Hair: an AI Overview (excerpts)

“…It's an evolutionary remnant from furrier ancestors, adapted to specific needs like sun protection as we became bipedal and started sweating.”

“I'm as free as my hair I'm as free as my hair

I am my hair

I am my hair.”

“Hair,” Lady Gaga.

A gallery of short haired women: Tilda, Annie, Liza, Twiggy, Audrey, Shirley, Elizabeth and Gertrude.

The Mses. Swinton, Lennox, Minnelli, Lawson, Hepburn, MacLaine, de Gromant (Who? More on her later), and Stein.

Over the years well-known people have influenced hairstyles.

When Gertrude Stein was born on February 3,1874, it was still a time for long hair for women, as it had been for thousands of years. Hair was almost always somehow piled on the top of the head, braided, knotted, rolled or tortured.

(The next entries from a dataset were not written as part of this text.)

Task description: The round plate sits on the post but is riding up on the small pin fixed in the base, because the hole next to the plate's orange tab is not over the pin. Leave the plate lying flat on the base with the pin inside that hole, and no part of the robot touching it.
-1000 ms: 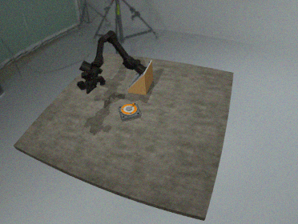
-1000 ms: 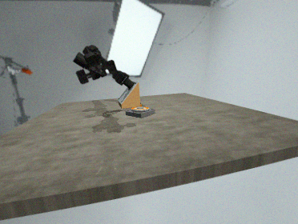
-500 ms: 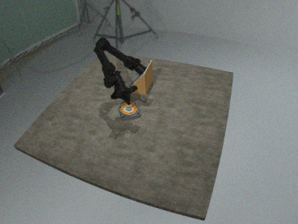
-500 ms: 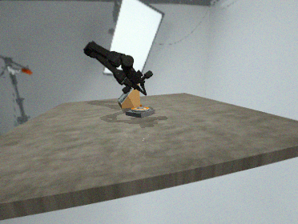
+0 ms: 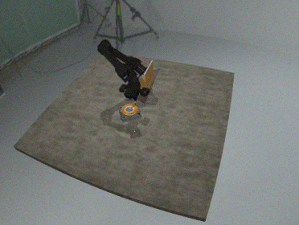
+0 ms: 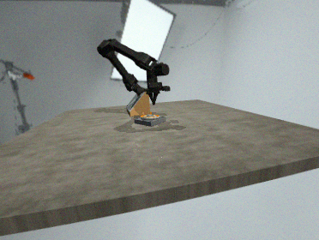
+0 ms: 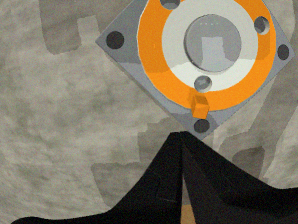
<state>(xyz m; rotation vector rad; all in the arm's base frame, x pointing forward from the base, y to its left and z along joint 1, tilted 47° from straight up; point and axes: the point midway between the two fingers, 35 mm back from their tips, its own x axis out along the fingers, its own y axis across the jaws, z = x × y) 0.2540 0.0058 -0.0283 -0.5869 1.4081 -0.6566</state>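
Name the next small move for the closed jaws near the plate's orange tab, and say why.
Probably lower the shut gripper until its tip is beside the orange tab, then nudge it sideways to turn the plate. In the wrist view the tip sits just short of the tab, apparently not touching, and the hole beside the tab shows something pale inside; whether it has seated is unclear.

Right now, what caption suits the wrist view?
Shut claw poised just short of the orange tab on the round plate.

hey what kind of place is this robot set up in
It looks like a photo or film studio: a bright softbox light panel, a light-stand tripod on a pale seamless floor, and the arm working on a brown table top.
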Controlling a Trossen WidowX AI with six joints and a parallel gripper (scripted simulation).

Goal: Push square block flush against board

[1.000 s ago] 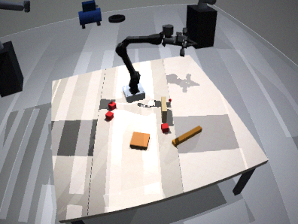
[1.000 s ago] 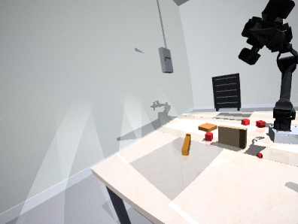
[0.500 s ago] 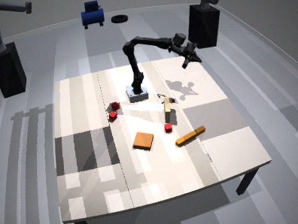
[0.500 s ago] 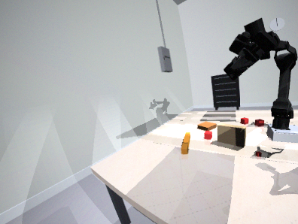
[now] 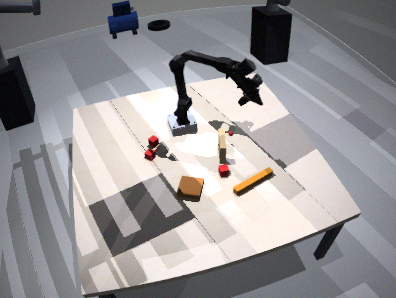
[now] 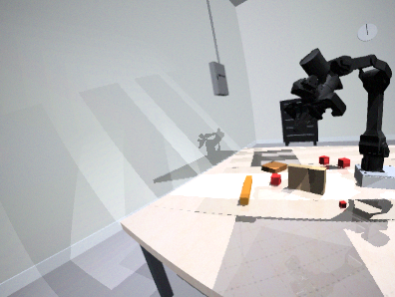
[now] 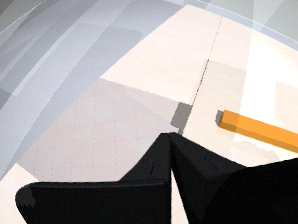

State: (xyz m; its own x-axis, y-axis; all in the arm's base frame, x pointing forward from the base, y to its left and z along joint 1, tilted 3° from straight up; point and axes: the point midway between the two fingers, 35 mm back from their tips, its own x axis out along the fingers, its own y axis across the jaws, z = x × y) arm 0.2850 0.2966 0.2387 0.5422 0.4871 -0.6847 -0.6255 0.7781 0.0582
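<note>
"Orange-brown, the square block (image 5: 191, 187) (image 6: 274, 166): where does it sit from the claw (image 5: 251, 101) (image 6: 313, 111) (image 7: 170, 134)?"

"Below the claw and across the table (image 5: 150, 260) (image 6: 199, 249) (image 7: 145, 65), well apart from it. The claw is narrow, fingers together, nothing between them."

"And the board?"

"Probably the pale upright slab (image 5: 222, 146) (image 6: 306, 179), lower than the claw and nearer to it than the block; the views leave some doubt, since the orange bar (image 5: 253, 181) (image 6: 246, 189) (image 7: 260, 131) is long too."

"So how far along?"

"No contact made, I'd judge. Block and slab stand apart, with a red cube (image 5: 223, 170) (image 6: 275, 179) near the slab's end. The push, the evened edge and the retreat are all left."

"The surface?"

"Pale, seamed, striped with light and shadow beneath the claw. Beyond it, grey floor (image 5: 200, 280) and a plain wall (image 6: 125, 60) with a round clock (image 6: 367, 32)."
</note>
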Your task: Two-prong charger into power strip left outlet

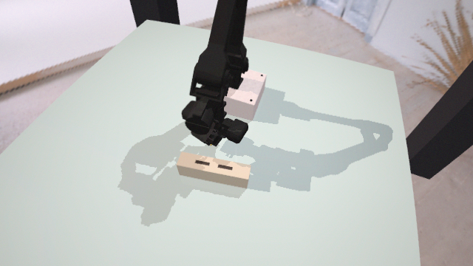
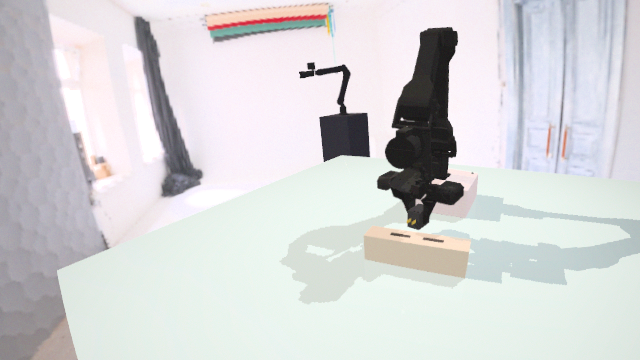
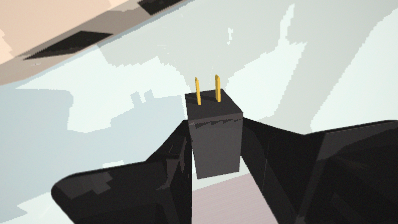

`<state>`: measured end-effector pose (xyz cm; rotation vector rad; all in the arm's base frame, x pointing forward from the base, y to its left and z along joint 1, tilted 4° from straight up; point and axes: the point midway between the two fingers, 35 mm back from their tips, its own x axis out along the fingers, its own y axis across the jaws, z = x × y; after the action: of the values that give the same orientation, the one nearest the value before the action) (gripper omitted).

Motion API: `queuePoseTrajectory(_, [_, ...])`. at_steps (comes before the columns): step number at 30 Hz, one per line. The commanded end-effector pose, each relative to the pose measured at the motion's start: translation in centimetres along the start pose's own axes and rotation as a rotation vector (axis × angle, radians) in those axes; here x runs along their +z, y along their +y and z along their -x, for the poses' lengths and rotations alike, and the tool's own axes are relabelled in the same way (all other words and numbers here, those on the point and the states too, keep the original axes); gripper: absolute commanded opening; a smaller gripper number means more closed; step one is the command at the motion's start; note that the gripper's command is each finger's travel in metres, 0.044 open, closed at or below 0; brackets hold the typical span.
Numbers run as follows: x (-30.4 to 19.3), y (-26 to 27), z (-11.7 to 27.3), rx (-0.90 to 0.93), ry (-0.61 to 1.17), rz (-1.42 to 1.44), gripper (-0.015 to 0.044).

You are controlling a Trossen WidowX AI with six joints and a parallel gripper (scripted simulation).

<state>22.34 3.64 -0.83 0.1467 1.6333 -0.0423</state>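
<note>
Charger point(image 3: 216, 140) position: clamped between the two fingers of the tool point(image 3: 216, 150), which are closed on its dark body from either side. In the wrist view the body is a dark rectangular block, held squarely, with both yellow prongs point(image 3: 207, 90) projecting from its far end, parallel and unobstructed. The prongs point down toward the tabletop point(image 3: 325, 65) and touch nothing.

In the exterior view the tool point(image 2: 416, 214) hangs above the strip point(image 2: 416, 250), with the yellow prong tips just visible at its lower end. A gap separates the prongs from the top face of the strip. The tool sits over the rear edge of the strip, nearer the left slot point(image 2: 400, 234) than the right slot point(image 2: 434, 240).

In the top view the tool point(image 1: 214, 138) is just behind the strip point(image 1: 213, 170), which lies flat on the tabletop point(image 1: 92, 111). The strip is a tan block with two dark slots in its upper face, side by side along its length. Both slots are uncovered.

The arm point(image 1: 222, 52) rises from a pale base block point(image 1: 247, 92) set behind the strip, well apart from it. Arm shadows fall across the tabletop on both sides of the strip.
</note>
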Motion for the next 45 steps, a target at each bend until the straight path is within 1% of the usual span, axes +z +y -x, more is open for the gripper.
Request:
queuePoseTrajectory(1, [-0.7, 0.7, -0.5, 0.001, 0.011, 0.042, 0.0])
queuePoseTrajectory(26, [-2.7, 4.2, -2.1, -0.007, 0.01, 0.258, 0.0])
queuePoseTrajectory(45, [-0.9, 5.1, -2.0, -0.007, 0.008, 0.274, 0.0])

When Gertrude moved from the U.S. to Paris in 1903,women’s hair remained long and three years later as she sat for her now famous Picasso portrait, her abundant dark locks were neatly entwined giving her the look of an Italian peasant, as Hemingway would observe. (Later he would say that he liked her better before she cut her hair.)

For another twenty years Gertrude would continue to have her Victorian locks. It was there during her honeymoon with Alice B. Toklas in Venice in 1910, hidden under a bold, flowered, straw
hat.

Or while helping out with baby-sitting duties with Hemingway’s infant son, Jack or reading to her nephew Allan Stein.

By the time hosting the Saturday salon at 27 rue de Fleurus had commenced, Gertrude held court amid the Picassos and Matisses, her abundant “do”remaining in place. Jo Davidson captured the look in his 1923 Buddha-like sculpture, a cast of which sits in NYC’s Bryant Park.

Many of the women in Gertrude’s and Alice’s circle soon became fans of short hair – Janet Flanner, Sylvia Beach, Margaret Anderson and Jane Heap. Even Alice acquired her page boy bob.

It wasn’t until January 1926, as the roaring twenties roared towards the soon to be tanking thirties, a few weeks before her 52nd birthday, that the fateful and historic day arrived which would lead to her signature hairstyle. On that day, Gertrude and Alice had a visit from a friend, Elizabeth de Gromant, theDuchess Clermont-Tonnerre. She was a French writer and long-time lover of Natalie Barney, the doyenne of Paris’s lesbian free-love coterie. At one point the duchess removed her hat with a flourish to reveal a new short hairstyle. She asked Gertrude if she liked it. Not only did Gertrude like it, but a few hours later she commanded Alice to “cut off my braids!” Alice, scissors in hand, began barbering which continued into the next day.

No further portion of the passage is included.